INSTRUCTIONS TO FOLLOW: All the data should be repeated exactly. Any image in it is left out.

GIVEN INFORMATION:
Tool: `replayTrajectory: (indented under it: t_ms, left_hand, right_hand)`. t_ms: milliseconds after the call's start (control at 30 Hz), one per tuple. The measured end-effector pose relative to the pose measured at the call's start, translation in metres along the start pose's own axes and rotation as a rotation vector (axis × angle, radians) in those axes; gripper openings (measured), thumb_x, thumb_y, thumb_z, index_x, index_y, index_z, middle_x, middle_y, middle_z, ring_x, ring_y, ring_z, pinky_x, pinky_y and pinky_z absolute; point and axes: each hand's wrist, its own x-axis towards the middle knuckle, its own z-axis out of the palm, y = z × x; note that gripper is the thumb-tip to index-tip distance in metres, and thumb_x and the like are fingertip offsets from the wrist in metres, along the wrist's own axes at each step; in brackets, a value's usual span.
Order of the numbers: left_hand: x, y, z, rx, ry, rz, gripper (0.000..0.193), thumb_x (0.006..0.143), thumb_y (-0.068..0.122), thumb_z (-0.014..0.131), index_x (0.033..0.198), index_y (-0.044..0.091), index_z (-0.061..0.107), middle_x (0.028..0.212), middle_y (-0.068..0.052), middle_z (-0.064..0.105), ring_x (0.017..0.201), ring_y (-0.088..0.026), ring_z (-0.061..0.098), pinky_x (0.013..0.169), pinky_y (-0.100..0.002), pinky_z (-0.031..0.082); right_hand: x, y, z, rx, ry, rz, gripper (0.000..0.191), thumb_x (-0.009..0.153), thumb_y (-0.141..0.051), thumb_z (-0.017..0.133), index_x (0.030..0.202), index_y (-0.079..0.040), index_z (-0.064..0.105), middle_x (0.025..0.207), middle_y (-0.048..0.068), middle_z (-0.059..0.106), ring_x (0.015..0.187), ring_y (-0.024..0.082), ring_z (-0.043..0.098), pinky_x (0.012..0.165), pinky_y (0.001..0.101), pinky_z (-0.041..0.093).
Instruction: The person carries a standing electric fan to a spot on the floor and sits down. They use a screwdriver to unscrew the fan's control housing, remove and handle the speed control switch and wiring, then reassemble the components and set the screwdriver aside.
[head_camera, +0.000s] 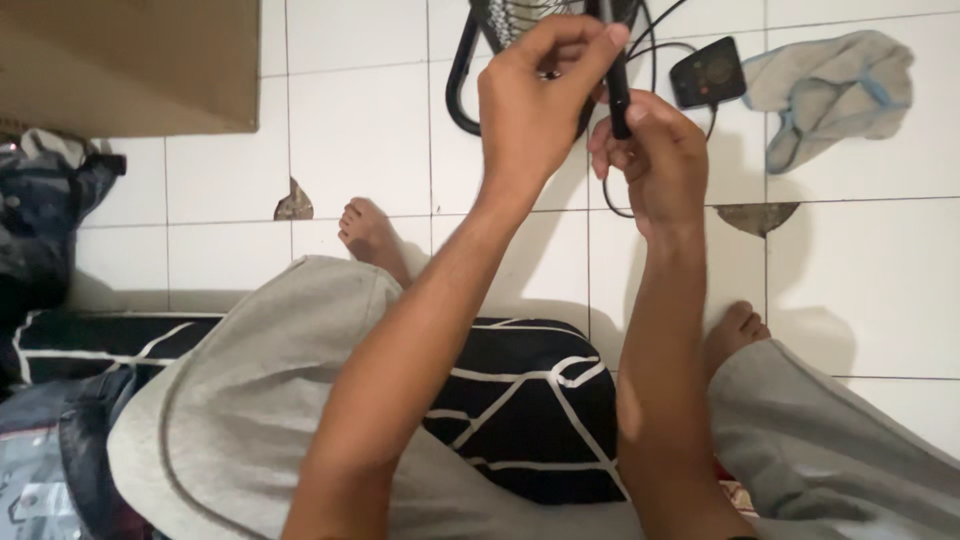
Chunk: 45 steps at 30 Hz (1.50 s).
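At the upper middle of the frame, a slim black tool stands nearly upright, its long axis running top to bottom. The right hand is closed around its lower end, just below it. The left hand, fingers pinched together, touches its upper part beside a black wire-framed object.

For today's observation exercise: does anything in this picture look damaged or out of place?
Yes. Two white floor tiles have broken corners showing dark patches and. A crumpled grey cloth lies loose on the floor beside a black plug adapter.
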Motion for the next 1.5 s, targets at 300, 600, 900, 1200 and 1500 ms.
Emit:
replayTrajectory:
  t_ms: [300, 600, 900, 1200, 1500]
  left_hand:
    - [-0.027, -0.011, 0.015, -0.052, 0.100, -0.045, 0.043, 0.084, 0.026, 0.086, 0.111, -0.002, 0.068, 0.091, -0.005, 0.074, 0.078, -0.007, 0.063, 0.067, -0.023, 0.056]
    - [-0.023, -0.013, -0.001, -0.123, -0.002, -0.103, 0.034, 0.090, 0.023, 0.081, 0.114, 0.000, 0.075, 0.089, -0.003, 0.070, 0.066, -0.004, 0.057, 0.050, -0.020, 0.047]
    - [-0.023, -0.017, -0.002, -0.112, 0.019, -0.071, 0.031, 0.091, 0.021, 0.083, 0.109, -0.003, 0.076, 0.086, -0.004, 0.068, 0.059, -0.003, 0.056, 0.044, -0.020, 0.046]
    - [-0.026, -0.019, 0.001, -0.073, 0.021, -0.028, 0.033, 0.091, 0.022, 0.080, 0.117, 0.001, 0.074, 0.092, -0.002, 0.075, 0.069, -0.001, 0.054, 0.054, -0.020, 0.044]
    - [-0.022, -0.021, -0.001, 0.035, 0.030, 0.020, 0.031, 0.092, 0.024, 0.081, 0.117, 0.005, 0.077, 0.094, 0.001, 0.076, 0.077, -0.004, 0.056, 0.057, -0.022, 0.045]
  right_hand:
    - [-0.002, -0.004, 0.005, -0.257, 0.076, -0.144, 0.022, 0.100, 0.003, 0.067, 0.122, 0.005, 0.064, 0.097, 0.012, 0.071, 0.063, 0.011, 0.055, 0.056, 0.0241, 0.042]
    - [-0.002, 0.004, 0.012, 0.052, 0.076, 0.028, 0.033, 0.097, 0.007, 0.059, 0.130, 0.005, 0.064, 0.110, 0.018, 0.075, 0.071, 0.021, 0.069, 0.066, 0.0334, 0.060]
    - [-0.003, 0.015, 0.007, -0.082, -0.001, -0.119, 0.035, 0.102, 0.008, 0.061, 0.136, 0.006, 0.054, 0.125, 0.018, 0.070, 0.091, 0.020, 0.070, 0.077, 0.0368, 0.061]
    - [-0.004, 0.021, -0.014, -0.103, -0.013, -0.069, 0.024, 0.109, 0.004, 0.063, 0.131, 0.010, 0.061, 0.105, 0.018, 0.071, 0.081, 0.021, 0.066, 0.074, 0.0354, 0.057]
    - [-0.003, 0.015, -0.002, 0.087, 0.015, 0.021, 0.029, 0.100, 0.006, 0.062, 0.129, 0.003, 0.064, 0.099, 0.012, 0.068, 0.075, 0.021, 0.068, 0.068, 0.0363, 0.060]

ANSWER SECTION:
Tool: `replayTrajectory: (indented under it: t_ms, left_hand, right_hand)`. t_ms: milliseconds after the call's start (control at 30 Hz), one per tuple. The measured end-effector pose relative to the pose measured at the call's start, translation in metres along the start pose's own axes and rotation as a rotation vector (axis × angle, radians) in those axes; gripper openings (measured), thumb_x, thumb_y, thumb_z, index_x, index_y, index_z, middle_x, middle_y, middle_z, ring_x, ring_y, ring_z, pinky_x, pinky_y and pinky_z absolute; point and axes: each hand's wrist, its own x-axis towards the middle knuckle, its own z-axis out of the palm, y = z × x; note that gripper is the thumb-tip to index-tip distance in metres, and thumb_x and the like are fingertip offsets from the wrist in metres, along the wrist's own axes at each step; in brackets, a value's usual span.
Order of the numbers: left_hand: x, y, z, rx, ry, rz, gripper (0.000..0.193), thumb_x (0.006..0.143), thumb_y (-0.068..0.122), thumb_z (-0.014..0.131), index_x (0.033..0.198), index_y (-0.044..0.091), index_z (-0.061..0.107), middle_x (0.028..0.212), middle_y (-0.068..0.052), middle_z (-0.064..0.105), ring_x (0.017..0.201), ring_y (-0.088..0.026), ring_z (-0.061..0.098), pinky_x (0.013..0.169), pinky_y (-0.100..0.002), pinky_z (-0.031..0.082); right_hand: x, y, z, rx, ry, rz, gripper (0.000..0.191), thumb_x (-0.009..0.153), thumb_y (-0.141..0.051), thumb_z (-0.017..0.133), index_x (0.030..0.202), index_y (-0.079..0.040), index_z (-0.064..0.105), middle_x (0.025..0.207), middle_y (-0.048..0.068), middle_z (-0.059..0.106), ring_x (0.015..0.187), ring_y (-0.024..0.082), ring_z (-0.043..0.098), pinky_x (0.012..0.165), pinky_y (0.001..0.101), pinky_z (-0.041..0.093).
Instruction: The person carries a standing electric fan to a spot on the floor and sits down. They use a screwdriver to unscrew the fan's control housing, remove and handle the speed control switch and wiring, then reassemble the components and set the screwdriver aside.
[head_camera, +0.000s] 
Chunk: 45 steps at 30 Hz (1.50 s).
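At the upper middle of the frame, a slim black tool stands nearly upright, its long axis running top to bottom. The right hand is closed around its lower end, just below it. The left hand, fingers pinched together, touches its upper part beside a black wire-framed object.

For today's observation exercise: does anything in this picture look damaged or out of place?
Yes. Two white floor tiles have broken corners showing dark patches and. A crumpled grey cloth lies loose on the floor beside a black plug adapter.
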Motion for the next 1.5 s, targets at 300, 600, 900, 1200 and 1500 ms.
Emit:
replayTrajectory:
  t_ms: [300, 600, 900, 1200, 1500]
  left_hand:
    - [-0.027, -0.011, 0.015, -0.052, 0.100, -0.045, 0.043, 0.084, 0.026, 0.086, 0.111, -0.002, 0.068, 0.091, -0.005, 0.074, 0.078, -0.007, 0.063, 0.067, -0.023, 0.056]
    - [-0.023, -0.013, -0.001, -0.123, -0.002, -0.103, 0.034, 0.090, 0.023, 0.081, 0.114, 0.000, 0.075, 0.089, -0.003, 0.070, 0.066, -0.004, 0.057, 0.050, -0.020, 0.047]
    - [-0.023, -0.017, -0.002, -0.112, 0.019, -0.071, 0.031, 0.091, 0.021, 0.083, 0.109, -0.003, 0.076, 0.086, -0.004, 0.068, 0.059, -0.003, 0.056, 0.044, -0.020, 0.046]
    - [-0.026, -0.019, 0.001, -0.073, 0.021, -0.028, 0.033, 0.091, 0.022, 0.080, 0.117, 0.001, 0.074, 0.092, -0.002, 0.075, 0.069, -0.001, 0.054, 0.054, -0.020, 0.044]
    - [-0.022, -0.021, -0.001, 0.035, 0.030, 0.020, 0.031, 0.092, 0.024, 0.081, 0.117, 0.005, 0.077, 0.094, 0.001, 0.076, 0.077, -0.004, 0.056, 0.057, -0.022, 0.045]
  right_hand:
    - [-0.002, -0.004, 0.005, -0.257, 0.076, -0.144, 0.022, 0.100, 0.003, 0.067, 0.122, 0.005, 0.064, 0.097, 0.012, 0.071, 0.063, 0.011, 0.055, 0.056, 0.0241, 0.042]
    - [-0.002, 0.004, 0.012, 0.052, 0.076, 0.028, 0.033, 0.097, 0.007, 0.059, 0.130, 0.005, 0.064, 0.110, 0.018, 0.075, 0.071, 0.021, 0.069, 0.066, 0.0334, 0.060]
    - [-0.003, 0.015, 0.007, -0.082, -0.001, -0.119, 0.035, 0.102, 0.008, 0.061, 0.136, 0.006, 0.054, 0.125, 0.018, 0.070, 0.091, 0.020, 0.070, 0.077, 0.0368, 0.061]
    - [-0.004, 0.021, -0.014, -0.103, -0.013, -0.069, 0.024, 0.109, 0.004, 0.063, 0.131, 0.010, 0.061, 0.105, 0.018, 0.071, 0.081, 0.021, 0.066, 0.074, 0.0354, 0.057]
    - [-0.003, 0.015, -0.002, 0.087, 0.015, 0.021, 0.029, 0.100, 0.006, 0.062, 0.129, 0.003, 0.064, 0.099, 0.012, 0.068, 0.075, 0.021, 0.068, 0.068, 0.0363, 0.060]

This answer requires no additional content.